▶ _PROBLEM DESCRIPTION_
Go through the data below. Pull out every line that has the word "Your".

::::::::

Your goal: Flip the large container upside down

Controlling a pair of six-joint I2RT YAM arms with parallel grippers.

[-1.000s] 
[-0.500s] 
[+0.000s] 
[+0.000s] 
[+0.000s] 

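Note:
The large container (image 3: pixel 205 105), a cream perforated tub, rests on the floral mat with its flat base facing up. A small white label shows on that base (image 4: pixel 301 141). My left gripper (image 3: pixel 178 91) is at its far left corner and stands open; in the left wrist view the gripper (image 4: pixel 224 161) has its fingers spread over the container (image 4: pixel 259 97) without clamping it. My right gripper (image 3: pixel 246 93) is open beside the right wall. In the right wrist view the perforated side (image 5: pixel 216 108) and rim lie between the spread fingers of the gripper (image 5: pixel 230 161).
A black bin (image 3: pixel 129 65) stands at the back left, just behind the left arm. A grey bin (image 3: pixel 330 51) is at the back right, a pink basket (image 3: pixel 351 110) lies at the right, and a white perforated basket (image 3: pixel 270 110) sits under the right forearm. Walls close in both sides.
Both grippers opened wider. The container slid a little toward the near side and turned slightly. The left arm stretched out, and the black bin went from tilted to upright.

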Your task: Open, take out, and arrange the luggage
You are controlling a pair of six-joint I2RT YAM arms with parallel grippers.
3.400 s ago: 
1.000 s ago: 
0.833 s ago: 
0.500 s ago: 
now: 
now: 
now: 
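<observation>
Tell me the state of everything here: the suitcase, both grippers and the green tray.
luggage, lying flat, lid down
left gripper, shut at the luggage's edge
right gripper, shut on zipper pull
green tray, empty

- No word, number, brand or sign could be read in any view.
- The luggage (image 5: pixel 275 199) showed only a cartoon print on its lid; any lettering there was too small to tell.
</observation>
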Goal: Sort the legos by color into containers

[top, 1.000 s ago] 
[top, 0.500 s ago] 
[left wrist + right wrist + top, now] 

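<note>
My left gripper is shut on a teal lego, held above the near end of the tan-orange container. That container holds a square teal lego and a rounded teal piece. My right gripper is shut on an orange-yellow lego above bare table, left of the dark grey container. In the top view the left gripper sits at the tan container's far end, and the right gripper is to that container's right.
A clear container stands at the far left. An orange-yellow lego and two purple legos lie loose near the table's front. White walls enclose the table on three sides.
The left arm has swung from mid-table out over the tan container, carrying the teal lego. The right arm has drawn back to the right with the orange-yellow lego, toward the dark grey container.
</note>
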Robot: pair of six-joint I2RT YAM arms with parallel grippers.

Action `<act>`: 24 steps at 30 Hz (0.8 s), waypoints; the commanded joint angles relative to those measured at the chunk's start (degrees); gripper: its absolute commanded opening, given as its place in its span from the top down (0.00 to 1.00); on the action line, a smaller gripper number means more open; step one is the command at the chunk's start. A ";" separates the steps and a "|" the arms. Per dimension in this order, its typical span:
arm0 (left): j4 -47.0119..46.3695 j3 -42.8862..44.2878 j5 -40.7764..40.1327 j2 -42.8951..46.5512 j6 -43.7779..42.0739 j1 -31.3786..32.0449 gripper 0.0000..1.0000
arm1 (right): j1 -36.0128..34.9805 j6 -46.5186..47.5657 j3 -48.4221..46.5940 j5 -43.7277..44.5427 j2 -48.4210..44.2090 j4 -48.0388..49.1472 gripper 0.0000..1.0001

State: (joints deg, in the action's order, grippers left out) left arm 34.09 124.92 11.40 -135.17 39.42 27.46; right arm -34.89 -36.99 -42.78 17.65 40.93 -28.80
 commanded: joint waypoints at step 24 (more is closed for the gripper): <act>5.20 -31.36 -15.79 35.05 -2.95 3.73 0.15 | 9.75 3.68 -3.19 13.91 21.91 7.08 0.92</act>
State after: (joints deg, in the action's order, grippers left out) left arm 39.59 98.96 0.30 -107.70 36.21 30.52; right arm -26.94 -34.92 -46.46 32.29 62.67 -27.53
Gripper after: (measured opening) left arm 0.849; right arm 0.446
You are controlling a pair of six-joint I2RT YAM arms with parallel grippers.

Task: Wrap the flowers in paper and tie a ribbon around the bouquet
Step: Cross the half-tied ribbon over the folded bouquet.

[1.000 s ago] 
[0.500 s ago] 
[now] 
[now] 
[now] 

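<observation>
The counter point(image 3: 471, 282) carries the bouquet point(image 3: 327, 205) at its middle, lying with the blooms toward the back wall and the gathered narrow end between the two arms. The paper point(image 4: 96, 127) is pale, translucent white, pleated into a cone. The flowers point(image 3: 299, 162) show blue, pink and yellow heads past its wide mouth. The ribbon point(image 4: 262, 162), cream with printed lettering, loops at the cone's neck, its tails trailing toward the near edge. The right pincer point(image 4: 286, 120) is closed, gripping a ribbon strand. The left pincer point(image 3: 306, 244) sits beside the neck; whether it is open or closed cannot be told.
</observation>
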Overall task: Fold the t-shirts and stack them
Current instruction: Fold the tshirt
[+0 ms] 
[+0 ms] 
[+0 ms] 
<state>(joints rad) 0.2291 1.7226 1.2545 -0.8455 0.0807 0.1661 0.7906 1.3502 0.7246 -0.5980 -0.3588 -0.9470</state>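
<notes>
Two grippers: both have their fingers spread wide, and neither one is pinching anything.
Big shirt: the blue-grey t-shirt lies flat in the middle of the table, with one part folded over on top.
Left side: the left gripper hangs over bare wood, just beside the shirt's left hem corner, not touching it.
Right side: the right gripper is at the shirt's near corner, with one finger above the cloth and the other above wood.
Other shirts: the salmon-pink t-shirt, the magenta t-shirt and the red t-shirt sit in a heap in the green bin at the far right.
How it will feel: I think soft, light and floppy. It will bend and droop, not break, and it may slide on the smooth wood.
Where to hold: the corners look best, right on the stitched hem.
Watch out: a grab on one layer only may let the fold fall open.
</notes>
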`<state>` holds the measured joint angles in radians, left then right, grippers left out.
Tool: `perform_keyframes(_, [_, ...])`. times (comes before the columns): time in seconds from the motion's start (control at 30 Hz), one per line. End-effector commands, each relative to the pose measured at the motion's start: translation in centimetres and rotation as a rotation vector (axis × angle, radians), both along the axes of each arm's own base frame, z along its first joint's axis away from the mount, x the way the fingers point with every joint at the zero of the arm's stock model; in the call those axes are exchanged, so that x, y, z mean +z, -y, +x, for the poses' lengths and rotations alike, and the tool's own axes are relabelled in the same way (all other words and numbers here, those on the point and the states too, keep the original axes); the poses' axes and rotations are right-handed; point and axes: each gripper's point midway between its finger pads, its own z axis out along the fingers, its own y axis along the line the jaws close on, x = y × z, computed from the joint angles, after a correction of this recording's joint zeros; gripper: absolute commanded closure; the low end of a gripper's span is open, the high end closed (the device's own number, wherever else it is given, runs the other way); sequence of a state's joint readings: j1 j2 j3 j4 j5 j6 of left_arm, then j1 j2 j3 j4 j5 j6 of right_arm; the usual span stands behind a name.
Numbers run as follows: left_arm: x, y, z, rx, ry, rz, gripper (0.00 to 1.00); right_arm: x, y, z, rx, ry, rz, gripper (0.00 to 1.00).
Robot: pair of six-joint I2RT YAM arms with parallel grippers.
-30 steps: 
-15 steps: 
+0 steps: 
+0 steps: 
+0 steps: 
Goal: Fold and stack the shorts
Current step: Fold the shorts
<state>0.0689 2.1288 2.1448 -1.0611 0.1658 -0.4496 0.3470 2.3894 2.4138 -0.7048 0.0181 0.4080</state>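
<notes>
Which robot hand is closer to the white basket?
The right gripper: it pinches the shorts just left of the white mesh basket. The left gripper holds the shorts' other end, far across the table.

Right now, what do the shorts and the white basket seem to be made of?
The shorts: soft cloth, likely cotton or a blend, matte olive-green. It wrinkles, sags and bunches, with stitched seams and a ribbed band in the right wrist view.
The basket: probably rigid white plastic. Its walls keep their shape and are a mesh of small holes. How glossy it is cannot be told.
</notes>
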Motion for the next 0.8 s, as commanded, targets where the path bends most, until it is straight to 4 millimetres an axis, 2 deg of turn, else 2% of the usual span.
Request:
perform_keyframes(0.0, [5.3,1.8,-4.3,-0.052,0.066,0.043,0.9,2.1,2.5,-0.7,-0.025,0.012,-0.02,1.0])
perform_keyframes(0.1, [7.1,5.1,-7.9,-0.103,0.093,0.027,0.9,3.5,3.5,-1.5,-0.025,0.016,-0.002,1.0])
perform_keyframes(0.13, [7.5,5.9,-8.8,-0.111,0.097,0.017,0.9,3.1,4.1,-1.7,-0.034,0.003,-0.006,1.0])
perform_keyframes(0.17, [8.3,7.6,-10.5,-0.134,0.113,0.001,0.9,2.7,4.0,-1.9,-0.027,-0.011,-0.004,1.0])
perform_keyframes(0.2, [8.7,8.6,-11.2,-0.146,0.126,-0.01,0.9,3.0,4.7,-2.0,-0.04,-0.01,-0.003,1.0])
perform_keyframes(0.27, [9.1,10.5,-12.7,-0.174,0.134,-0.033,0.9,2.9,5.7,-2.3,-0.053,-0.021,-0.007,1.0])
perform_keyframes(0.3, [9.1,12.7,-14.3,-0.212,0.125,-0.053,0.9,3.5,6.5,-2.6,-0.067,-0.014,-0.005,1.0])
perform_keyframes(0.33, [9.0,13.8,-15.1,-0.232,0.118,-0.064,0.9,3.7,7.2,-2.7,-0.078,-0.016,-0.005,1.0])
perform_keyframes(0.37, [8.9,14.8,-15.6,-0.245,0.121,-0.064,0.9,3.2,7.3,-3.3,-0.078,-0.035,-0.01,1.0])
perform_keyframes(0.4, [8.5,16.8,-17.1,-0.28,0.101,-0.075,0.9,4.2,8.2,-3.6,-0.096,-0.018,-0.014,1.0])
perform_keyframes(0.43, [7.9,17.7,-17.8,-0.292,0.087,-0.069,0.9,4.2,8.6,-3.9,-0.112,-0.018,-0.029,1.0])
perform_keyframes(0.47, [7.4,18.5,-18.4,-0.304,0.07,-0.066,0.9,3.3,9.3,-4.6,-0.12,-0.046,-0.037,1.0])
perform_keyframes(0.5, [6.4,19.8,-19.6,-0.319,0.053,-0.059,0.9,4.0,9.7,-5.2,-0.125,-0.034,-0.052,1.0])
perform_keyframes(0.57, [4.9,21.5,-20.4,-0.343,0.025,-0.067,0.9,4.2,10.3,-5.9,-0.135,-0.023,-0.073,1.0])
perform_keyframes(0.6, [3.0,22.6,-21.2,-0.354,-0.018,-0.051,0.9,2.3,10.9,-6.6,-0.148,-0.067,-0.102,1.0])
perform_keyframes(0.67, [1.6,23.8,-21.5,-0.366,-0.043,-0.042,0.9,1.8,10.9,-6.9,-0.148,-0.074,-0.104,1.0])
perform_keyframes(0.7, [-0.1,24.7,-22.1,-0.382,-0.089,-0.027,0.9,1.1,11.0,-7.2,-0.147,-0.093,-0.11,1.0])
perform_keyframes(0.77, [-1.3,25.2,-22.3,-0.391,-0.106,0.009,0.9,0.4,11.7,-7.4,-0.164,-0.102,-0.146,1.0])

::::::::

▶ _SOLUTION TO THE PROBLEM_
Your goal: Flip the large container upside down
Your task: Open, take out, and arrange the luggage

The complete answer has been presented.